When the K content in walnuts from different regions [31,32,33,34] is compared, we can see that, while the content of K varies between regions, K is the most abundant element among all the elements measured. In addition, the majority of the analyzed elements in WF are higher than those in the wheat and rice flours. The amount of Ca in WF, in particular, is more than 22 times that of rice flour. This means that WF is a good supply of elemental Ca and P, with the percentage of Ca and P RNI covered by 100 g, reaching 13.06% and 47.78%, respectively. It is noteworthy that Mg has the smallest coefficient of variation (9.64%) among the macro-elements, and its value is lower than that of the other micro-elements. This result indicates that the content of Mg in Chinese walnuts is relatively stable. However, the average elemental Mg concentration in this study was higher than in other regions, exceeding 55% of the data published for the French region [35]. When the Na content was compared to other regions, it was observed that there was a large variance in Na content between regions, reaching up to 5723.5 mg kg−1 in the Serbian report [34]. The average content of Na in this study was only 11.5 mg kg−1. In terms of recommended nutritional intake, 100 g of WF provides 62.87% of the RNI for Mg and 0.05% of the RNI for Na. A low-Na diet has been found to be advantageous in maintaining good blood pressure and preventing cardiovascular disease [36]. WF could be utilized to make salt-free products due to its low Na level. Among the micro-elements, 100 g of Mn and Cu contain more than 1.5 times the RNI, while Fe and Zn account for 23.59% and 31.71% of the RNI, respectively. Overall, using WF to increase the nutritional content of gluten and gluten-free baked items could be advantageous.

3.3. Amino Acids in Walnut Flour

Amino acids are one of the key components that influence walnut quality and have significant and favorable impacts on the human body. The total amino acid content of WF was found to be 28.28 g 100 g−1 in this investigation.
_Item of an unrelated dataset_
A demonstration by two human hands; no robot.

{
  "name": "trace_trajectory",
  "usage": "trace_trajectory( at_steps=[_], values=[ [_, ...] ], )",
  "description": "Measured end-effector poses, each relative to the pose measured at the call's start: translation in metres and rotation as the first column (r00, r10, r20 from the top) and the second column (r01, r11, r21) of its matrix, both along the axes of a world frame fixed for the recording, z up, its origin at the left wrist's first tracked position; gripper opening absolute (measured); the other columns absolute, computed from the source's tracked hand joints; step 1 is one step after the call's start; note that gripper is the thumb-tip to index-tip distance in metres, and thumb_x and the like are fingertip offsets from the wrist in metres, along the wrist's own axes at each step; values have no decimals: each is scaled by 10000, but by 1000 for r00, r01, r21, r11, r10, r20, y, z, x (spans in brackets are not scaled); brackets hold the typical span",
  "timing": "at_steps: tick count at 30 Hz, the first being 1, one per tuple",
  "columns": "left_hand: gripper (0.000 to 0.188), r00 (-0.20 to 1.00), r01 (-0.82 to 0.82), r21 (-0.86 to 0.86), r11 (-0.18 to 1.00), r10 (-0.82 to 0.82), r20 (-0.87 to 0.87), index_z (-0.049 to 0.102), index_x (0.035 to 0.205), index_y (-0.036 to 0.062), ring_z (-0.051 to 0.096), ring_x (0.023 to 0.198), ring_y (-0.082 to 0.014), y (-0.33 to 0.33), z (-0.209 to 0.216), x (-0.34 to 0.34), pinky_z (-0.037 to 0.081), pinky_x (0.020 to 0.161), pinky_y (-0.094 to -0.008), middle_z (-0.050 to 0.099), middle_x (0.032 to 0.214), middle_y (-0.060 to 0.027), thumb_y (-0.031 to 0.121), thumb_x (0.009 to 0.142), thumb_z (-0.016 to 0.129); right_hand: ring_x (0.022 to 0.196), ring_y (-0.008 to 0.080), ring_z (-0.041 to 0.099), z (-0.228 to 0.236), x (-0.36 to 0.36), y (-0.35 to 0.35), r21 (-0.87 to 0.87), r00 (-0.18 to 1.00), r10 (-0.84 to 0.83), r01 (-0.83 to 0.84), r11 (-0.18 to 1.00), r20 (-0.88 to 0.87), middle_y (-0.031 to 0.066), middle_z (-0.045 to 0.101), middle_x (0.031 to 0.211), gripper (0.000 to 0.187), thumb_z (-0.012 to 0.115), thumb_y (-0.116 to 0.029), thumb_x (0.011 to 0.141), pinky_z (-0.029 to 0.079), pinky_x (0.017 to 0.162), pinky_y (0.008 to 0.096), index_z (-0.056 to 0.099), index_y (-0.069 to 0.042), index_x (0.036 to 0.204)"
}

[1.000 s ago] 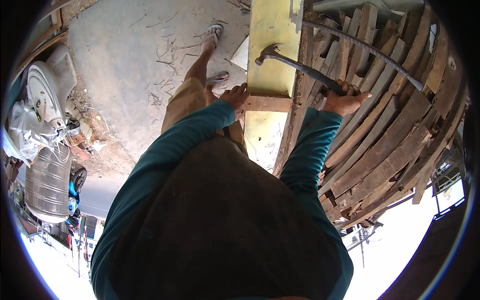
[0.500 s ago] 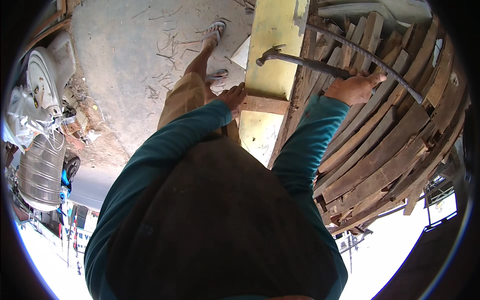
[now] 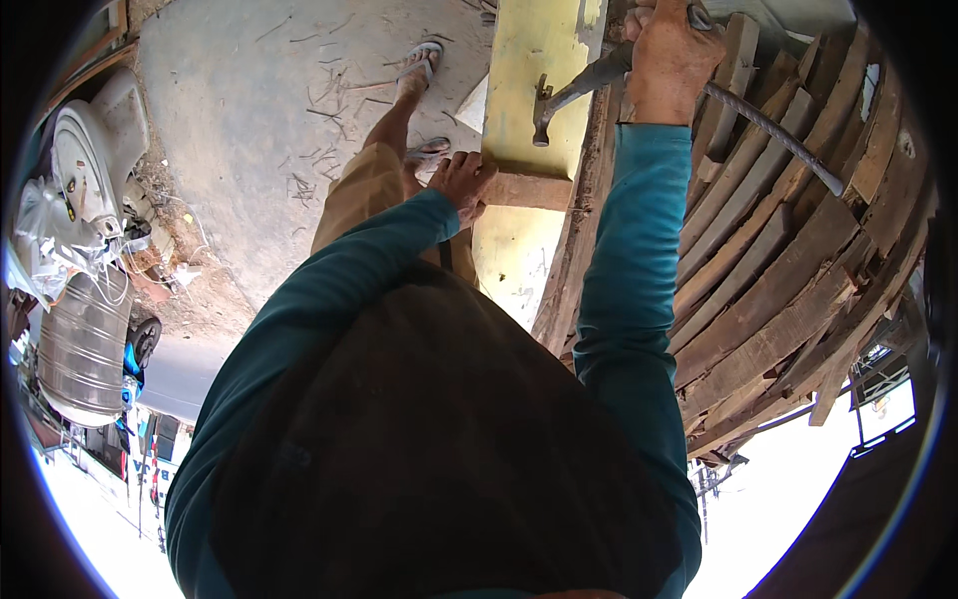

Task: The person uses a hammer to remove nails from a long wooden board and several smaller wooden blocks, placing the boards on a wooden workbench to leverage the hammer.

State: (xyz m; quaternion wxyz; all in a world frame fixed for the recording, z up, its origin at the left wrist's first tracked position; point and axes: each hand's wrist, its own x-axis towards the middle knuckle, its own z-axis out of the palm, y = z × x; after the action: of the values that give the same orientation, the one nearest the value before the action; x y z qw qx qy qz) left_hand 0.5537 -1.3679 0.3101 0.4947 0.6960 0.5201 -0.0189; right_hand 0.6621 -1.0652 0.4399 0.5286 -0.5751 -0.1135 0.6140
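My right hand (image 3: 675, 62) is closed around the handle of a claw hammer (image 3: 589, 80) at the top of the view. The hammer's metal head hangs over a yellow-painted board (image 3: 534, 60). Across that board lies a short brown wooden strip (image 3: 531, 190). My left hand (image 3: 463, 186) grips the left end of this strip, fingers curled over it. Just right of my right hand, a ridged metal bar (image 3: 773, 130) rests on stacked planks; my hand hides its far end.
Old wooden planks (image 3: 768, 280) are piled along the right. Bent nails (image 3: 324, 105) litter the concrete floor (image 3: 230, 120) on the left. My sandalled foot (image 3: 424, 62) stands beside the board. White plastic items (image 3: 85, 170) and a ribbed metal cylinder (image 3: 85, 344) are at far left.
My right hand has moved up and away from me with the hammer, and its head has turned and shifted slightly. My left hand stays on the wooden strip.
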Motion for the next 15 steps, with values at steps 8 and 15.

Figure 1 shows the amino acid composition data, which shows the existence of 17 amino acids, including seven essential and 10 non-essential amino acids. The most prevalent non-essential amino acids in WF were found to be glutamic acid (Glu) (5.95 g 100 g−1), arginine (Arg) (4.39 g 100 g−1), and aspartic acid (Asp) (2.84 g 100 g−1), accounting for 46.59% of the total amino acids present. Leucine (Leu) (2.07 g 100 g−1) was discovered to be the most abundant necessary amino acid, while methionine (Met) (0.31 g 100 g−1) was found to be the least abundant. The average concentration of the seven essential amino acids tested in WF ranged from 0.31 to 2.07 g 100 g−1. Furthermore, WF also contains a lot of isoleucine (Ile) and phenylalanine (Phe): 1.07 and 1.28 g 100 g−1, respectively. The contents were discovered to be greater than those reported in walnuts by Keun Hee Chung from Korea [37].
The high percentage of Glu identified in the WF samples of this study is consistent with previous research, indicating that Glu is the primary non-essential amino acid present in plant-based foods such as wheat, which has a glutamic acid level of 27.44% [38]. Leu is an important amino acid that belongs to the branched-chain amino acid group and aids in insulin release, which aids in blood sugar regulation. In this study, the percentage of Leu in walnuts reached 7.40%, which is equivalent to cereals, such as wheat [38]. This implies that eating WF may help prevent non-insulin-dependent diabetes. Previous research has shown that lysine (Lys) and threonine (Thr) are the amino acids most limited in grains like wheat [19] owing to their low proportion. Thr, for instance, is present in fewer than 2% of the total. Although their absolute concentration is lower than that of wheat, their total amino acid composition ratio is superior to that of wheat. In particular, the percentage of Thr in WF was 2.36 times higher than in wheat flour [38]. The proportion of Lys in WF was 32.32% greater than in wheat flour. This implies that a small amount of WF in wheat meals is beneficial to amino acid equilibrium.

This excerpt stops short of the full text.